Plus Advent Calendar Door #12: Machine learning and neural networks

We're not anywhere close to the scifi concept of strong artificial intelligence, where a machine can learn any task and react to almost any situation, indistinguishably from a human. But we are surrounded by examples of weak artificial intelligence – such as the speech recognition in our phones – where a machine is trained to do a specific, yet complex, job.

One of the most significant recent developments in weak artificial intelligence is machine learning – where rather than teaching a machine explicitly how to do a complex task (in the sense of a traditional computer program), instead the machine learns directly from the experience of repeatedly doing the task itself.

Advances in engineering and computer science are key to progress in this area. But the real nuts and bolts of machine learning is done with mathematics. A machine learning algorithm boils down to constructing a mathematical function that takes a certain type of input and reliably gives the desired output.

Machine learning algorithms can learn how to tell a picture of a cat from a picture of a dog.

For example, suppose you want a machine that can distinguish between digital images of cats and dogs. An image can be treated as a mathematical object – each pixel is actually represented as a number identifying its colour, and the image as a whole is represented by the long list of the values of the pixels (acting as a vector in some very high-dimensional vector space). The machine then applies a complicated function to this mathematical version of the picture and outputs either "cat" or "dog".

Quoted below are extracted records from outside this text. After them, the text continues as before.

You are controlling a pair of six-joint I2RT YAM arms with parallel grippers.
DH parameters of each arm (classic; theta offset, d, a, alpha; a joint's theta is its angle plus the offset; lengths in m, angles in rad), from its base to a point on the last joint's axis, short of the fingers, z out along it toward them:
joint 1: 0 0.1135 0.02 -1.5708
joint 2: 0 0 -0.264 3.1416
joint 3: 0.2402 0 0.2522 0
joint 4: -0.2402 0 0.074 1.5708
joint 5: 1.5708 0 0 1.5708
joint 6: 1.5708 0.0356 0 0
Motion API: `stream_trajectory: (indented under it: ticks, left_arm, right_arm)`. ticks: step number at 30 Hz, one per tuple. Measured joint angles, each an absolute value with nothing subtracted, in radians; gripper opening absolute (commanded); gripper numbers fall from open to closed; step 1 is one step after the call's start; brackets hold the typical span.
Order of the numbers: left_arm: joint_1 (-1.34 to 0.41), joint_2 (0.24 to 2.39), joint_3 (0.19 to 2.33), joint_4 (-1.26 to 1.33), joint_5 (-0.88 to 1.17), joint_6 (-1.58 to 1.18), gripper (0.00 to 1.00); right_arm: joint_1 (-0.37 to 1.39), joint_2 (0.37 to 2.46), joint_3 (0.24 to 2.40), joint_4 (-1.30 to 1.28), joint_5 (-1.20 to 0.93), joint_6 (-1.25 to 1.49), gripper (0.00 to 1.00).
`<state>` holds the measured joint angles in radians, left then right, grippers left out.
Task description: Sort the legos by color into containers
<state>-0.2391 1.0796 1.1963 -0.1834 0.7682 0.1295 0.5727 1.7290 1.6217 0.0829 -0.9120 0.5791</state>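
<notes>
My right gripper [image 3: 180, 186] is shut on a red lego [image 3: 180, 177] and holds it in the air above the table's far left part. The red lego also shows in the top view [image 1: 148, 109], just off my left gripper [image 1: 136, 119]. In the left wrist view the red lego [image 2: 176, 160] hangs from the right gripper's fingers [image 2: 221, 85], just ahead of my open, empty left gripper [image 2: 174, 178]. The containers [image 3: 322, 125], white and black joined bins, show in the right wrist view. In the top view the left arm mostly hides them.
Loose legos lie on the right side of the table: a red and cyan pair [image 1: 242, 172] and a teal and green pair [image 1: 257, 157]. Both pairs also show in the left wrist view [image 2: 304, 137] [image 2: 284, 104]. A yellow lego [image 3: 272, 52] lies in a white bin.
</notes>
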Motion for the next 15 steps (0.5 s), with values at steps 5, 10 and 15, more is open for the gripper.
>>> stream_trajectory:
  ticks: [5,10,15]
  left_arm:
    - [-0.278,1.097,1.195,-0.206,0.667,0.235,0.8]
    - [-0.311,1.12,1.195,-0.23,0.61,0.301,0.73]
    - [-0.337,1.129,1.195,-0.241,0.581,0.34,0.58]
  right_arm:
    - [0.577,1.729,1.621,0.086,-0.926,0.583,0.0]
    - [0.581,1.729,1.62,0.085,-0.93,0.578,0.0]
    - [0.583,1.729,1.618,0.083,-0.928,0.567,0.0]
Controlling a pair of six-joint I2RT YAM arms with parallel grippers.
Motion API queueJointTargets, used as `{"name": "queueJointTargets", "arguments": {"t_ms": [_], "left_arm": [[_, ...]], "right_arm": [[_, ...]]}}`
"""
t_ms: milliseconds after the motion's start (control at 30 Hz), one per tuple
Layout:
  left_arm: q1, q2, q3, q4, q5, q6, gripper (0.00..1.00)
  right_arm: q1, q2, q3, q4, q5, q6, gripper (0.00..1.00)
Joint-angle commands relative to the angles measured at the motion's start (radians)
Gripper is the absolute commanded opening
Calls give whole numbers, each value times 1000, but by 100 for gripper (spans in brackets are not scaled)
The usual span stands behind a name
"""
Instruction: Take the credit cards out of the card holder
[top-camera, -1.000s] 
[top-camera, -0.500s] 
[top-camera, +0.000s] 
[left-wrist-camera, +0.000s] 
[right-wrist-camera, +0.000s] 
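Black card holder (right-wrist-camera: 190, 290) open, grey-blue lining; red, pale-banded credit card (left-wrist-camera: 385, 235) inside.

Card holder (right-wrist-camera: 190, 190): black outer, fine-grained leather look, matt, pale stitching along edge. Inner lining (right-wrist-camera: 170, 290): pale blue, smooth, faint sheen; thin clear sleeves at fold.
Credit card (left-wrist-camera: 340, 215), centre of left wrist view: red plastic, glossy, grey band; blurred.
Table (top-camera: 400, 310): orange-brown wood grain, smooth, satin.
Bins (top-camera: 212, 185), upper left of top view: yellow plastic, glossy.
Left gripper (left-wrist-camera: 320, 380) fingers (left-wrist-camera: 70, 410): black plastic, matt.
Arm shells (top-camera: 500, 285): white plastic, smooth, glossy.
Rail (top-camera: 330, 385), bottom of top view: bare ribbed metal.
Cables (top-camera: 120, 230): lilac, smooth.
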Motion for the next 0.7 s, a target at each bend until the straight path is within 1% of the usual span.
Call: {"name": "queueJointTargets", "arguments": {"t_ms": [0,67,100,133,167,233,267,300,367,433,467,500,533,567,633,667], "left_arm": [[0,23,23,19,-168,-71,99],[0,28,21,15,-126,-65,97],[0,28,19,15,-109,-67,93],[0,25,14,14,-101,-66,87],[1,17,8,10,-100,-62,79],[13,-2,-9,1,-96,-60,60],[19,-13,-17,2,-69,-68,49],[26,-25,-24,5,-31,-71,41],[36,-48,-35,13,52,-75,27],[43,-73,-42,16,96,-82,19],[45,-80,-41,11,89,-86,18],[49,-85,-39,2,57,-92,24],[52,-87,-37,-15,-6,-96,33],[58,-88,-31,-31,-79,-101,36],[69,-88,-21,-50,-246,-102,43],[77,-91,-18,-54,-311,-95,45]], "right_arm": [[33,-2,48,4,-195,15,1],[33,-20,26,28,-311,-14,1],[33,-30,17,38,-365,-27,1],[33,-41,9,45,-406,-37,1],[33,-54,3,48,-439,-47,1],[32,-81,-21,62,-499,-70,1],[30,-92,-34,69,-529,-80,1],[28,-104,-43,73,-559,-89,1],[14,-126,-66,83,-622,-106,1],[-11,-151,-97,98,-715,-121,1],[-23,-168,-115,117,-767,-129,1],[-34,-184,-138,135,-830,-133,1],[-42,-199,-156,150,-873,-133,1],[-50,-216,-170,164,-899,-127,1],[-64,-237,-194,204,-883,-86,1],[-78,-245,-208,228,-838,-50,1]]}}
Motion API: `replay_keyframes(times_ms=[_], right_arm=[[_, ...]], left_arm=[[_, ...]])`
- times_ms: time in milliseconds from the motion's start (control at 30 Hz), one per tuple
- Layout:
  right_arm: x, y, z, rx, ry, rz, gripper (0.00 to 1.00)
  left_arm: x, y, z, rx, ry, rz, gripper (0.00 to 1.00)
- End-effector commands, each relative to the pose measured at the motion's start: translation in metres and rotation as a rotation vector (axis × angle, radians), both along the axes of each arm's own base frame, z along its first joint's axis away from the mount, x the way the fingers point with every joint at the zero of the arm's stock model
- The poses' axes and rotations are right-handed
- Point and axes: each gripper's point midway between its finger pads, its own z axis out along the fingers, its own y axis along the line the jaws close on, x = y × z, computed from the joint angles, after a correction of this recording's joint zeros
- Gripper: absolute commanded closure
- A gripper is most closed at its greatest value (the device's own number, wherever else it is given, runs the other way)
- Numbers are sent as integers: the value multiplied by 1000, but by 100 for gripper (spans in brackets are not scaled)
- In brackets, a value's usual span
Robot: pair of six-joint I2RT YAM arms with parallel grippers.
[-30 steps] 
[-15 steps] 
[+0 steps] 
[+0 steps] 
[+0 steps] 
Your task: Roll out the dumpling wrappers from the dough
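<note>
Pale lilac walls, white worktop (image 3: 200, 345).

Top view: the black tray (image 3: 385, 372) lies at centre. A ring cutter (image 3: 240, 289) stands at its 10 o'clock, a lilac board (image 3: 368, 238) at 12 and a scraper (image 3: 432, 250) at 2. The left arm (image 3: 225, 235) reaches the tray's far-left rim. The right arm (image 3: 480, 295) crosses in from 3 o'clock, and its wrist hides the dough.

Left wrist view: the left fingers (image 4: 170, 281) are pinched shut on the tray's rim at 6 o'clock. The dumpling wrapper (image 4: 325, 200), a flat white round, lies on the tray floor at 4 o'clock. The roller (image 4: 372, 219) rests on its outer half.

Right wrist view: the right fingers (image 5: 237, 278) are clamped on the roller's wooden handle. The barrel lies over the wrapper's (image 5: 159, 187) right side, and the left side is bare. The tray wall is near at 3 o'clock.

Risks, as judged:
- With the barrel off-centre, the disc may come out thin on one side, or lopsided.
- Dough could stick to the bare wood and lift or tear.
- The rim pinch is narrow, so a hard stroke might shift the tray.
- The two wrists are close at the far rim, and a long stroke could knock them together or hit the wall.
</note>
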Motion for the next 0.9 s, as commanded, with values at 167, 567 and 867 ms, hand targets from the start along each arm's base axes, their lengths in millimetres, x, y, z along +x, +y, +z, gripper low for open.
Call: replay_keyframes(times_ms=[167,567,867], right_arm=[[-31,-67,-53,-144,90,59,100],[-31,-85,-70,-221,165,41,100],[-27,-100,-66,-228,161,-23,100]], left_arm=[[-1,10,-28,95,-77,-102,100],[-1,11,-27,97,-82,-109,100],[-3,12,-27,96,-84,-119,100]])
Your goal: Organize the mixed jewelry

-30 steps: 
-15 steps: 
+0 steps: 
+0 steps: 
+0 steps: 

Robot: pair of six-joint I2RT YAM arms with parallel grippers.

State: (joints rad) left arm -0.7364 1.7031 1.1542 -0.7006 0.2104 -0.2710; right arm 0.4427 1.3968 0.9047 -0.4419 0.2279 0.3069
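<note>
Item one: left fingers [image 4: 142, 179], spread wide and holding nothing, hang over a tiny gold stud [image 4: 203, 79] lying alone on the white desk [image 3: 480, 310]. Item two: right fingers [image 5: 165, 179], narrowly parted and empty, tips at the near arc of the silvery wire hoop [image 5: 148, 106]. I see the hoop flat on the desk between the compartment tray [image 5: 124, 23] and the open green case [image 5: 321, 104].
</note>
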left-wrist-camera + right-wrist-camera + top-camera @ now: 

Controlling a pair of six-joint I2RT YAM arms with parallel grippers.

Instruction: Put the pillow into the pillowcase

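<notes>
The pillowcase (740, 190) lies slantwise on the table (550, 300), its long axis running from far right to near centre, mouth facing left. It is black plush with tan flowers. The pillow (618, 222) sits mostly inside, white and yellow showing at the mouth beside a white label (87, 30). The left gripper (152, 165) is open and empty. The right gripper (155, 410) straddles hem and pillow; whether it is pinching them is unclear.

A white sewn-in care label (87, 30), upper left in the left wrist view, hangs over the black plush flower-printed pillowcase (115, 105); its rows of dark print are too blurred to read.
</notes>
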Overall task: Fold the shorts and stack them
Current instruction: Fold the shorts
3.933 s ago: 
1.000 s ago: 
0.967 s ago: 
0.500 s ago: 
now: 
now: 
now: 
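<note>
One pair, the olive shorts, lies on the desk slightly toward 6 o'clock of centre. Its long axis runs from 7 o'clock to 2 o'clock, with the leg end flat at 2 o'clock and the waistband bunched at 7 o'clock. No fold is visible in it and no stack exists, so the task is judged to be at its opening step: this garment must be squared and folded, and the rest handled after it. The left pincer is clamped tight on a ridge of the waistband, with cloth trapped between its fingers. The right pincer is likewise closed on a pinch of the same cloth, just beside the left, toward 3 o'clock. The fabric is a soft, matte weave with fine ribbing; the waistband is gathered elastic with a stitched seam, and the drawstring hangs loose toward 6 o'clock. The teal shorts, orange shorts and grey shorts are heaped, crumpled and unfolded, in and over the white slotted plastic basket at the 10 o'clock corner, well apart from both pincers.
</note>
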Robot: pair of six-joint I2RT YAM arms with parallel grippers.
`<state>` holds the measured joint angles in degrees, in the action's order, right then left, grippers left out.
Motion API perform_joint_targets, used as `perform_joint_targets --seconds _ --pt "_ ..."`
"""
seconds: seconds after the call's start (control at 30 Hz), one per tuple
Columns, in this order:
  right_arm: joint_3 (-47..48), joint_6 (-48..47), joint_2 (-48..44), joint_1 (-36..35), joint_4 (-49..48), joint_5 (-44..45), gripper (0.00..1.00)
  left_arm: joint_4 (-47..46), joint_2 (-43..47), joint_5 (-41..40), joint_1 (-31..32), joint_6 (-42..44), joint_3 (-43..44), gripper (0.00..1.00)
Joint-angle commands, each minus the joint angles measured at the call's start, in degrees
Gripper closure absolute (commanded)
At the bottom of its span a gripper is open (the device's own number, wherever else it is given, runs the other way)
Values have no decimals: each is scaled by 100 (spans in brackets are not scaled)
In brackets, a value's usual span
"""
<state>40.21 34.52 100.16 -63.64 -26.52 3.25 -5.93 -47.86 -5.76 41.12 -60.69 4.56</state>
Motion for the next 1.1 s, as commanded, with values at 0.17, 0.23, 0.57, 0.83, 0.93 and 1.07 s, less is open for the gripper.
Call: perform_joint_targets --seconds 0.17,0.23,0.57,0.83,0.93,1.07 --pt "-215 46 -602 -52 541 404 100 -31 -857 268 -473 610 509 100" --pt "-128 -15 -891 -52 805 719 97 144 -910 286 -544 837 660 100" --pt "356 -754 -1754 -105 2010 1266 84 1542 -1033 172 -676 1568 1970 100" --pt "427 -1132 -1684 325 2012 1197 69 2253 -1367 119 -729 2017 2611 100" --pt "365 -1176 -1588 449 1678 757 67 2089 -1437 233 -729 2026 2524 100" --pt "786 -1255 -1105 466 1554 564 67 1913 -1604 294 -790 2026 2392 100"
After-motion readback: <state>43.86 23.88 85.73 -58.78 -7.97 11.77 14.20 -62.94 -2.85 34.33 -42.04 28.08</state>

The key idea of machine learning is that a human hasn't specified this mathematical cat-or-dog function, instead the machine learnt what mathematical function was best suited to distinguishing between cats and dogs on its own. And it did this by looking at lots and lots of pictures of cats and dogs (the training data), and using an optimisation process to learn what mathematical function worked best.

We are used to functions having parameters: for example the general equation for a line $f (x) = a x + b$ has the parameters $a$ that gives the slope of the line, and $b$ that tells you where it crosses the vertical axis. Similarly functions resulting from machine learning algorithms have some general structure which is tailored by parameters, but these functions are more complicated and have many, many parameters.

At the start of the learning process the parameters are set to some values, and the algorithm processes the training data, returning the answer "cat" or "dog" for each picture. Initially it is likely to get a lot of these answers wrong, and it'll realise this when it compares its answers to those from the training data. The algorithm then starts tweaking the parameters until eventually it has found values for them that return the correct answers with a high probability.

This learning process is generally done by something called a gradient descent algorithm which trains the machine to do a specific task by tweaking the parameters as the learning machine works through lots and lots of training data. (You can read an introduction to gradient descent algorithms here.)

There are various approaches to machine learning but the most common method is using something called a neural network. This is really a way to structure a complicated mathematical function. Artificial neurons, which themselves are a mathematical function, are arranged in a series of layers, taking a linear sum of the outputs of the neurons in previous layers as an input. Then a neuron applies a nonlinear function to that input and then passes the output of this on to the neurons in the next layer.

The network is then trained by working through lots of training data, and applying a machine learning algorithm that tweaks the parameters in the linear sums that link one layer to the next. With enough training data the parameters are tuned until the neural network has settled on a complicated mathematical function that carries out its given task, such as correctly distinguishing between cats and dogs.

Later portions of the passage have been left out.